Monday, January 31, 2011

Finding your song

Artist: Gerard van Honthorst

Recently, a reader commented somewhere on this blog that not everyone is gifted in the realm of contemplation as we usually understand that practice. I agree. And so I really appreciate the following:

You can help yourself hear God by creating harmony and rhythm in your life. This does not mean you need silence. It means you have to find your song, and you have to surround yourself with sounds that are part of your rhythm. Different people have different songs: some might find theirs in a machine shop, others in the woods, others shut alone in their study. Engine noises or the rustling of leaves or the ticking of a clock or silence will distract some of us but will be part of the orchestration for others. If you find your own harmonious way and listen carefully, you will hear the voice of God. It is always available, but the sounds may be very subtle. God leaves it to us to set our antennae in the right direction, be still, and listen.

-- Bernie Siegel

1 comment:

  1. I have to be honest and say I haven’t felt much harmony or rhythm in my life for a while now. Perhaps that is because I’ve recently retired from, to coin a word, full time clergydom. : ) I’m more tired and have more basically nuisance forms of physical limitation than I feel my age of sixty-six justifies or than I was expecting to face at this age.

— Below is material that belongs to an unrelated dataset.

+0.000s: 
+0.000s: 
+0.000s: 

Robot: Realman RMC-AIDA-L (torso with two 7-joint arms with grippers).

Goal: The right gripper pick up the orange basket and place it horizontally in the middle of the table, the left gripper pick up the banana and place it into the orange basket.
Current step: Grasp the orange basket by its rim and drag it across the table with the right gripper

    There are those things about full time ministry that I miss and those that I don’t. I’ll mention something about of each. I miss preaching/teaching and celebrating the Eucharist on a regular basis. Often it was in the celebrating that I often felt closest to God. I also miss regularly engaging scripture, tradition and reason and the satisfaction of occasionally feeling that I have been able to use the gifts that I believe God gave me to say something that perhaps touched or caused a light to go on in the mind or spirit of even one person sitting in the pew. I miss the platform for holding forth with prophetic fervor and some righteous indignation on the subject of the failure of our people and nation to care for the poor, the despised and the rejected.

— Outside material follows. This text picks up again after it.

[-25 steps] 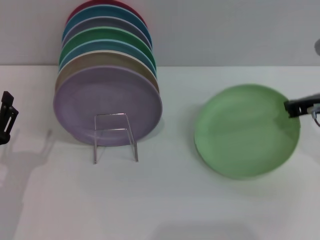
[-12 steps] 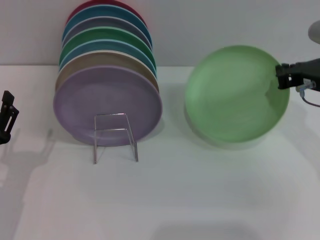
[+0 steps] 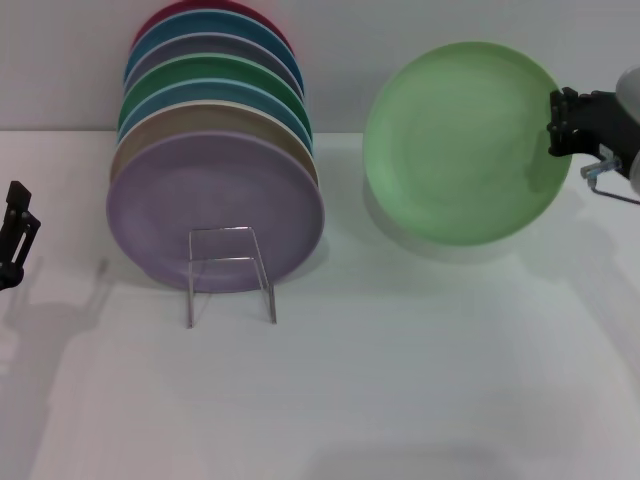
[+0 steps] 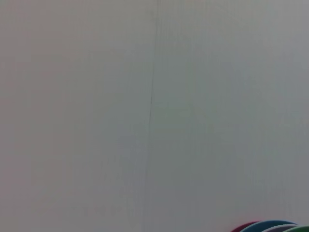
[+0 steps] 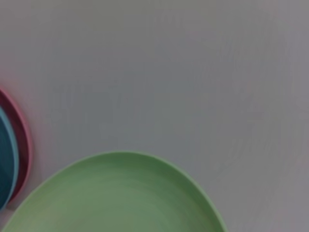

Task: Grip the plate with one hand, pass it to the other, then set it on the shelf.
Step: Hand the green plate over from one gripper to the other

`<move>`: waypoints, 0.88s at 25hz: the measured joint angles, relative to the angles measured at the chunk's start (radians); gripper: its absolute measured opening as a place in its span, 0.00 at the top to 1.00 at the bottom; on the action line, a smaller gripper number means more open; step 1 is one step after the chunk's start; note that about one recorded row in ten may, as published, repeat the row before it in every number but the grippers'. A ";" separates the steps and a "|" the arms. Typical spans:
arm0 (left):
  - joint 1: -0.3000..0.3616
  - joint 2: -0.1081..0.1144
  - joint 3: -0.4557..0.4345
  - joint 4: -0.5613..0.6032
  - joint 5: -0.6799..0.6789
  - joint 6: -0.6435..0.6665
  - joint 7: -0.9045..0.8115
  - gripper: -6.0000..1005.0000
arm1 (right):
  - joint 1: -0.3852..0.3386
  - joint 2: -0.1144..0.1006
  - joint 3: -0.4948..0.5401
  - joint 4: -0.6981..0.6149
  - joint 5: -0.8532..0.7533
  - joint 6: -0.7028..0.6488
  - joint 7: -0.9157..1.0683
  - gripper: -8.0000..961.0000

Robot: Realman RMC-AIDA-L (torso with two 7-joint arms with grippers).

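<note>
The pale mint-green plate (image 3: pixel 462 140) hangs in the air at the right, tilted up with its face toward me, above the white table. My right gripper (image 3: pixel 560 122) is shut on the plate's right rim. The plate also fills the lower part of the right wrist view (image 5: pixel 116 198). The thin wire shelf (image 3: pixel 230 272) stands at the left centre, with its small square front loop in front of a lilac plate (image 3: pixel 215 210). My left gripper (image 3: pixel 14 232) is at the far left edge, low over the table, away from the plate.
Several coloured plates (image 3: pixel 215 85) stand upright in the rack behind the lilac one; their top edges show in the left wrist view (image 4: pixel 270 226) and the right wrist view (image 5: pixel 12 150). A grey wall (image 3: pixel 400 40) rises behind the white table (image 3: pixel 350 380).
My right gripper has lifted the mint-green plate off the table and tilted it upright, moving it up and slightly left. The left arm has not moved.
</note>
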 joint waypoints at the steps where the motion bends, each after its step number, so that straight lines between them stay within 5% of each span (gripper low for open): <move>1: 0.000 0.000 0.000 0.000 0.000 0.001 0.000 0.19 | -0.002 0.000 -0.012 -0.024 0.000 -0.042 0.000 0.97; 22: 0.047 -0.001 0.034 -0.026 0.002 0.073 -0.066 0.19 | 0.026 0.008 -0.245 -0.664 0.012 -1.144 0.207 0.97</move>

    I don’t miss being in the center of the political storms of church life. But, I suppose somewhat ironically for a clergyman, though during my spiritual journey I’ve engaged in religious fervor and spiritual seeking, on the whole I’ve always shied away from those who, whether literally or figuratively, knock on my door with answers to my problems or road maps to spiritual fulfillment. Personally I have, for the majority of my active ministry, tried to avoid preaching that might be interpreted as an attempt to box others into any theology or even any religion. If anything I’ve done my best to tear open the religious and spiritual boxes that I sometimes suspected entrapped or encased others. I suppose if I dedicated my ministry to anything it was to opening religious/theological/interpretive boxes while simultaneously preaching a message rooted in Luke 4:18-21 and Matthew 25:31-40 but not verses 41-46.

    For me harmony and rhythm have always been difficult to find and have never come easily. In large part that is by my choice. Over the course of my life I far too often experienced the harmony and rhythm purveyed by the religious as attempts to seduce me into their boxes. I have, in fact, always believed that much of what motivates atheists and agnostics is about keeping religious/spiritual seduction at bay. Whether that be the case or not it has been an ever-present part of my own spiritual caution.

    Having said that, I am glad to have been introduced to this site, “Does Not Wisdom Call.” I find myself stimulated by the variety of art and ideas and reflections. On the whole therefore, though I don’t feel called to meditation in the traditional sense, the majority of posts on this site are calming to my spirit while allowing room for some level of engagement. I experience here no heavy agenda. And the underlying theology and spirituality feels open and welcoming.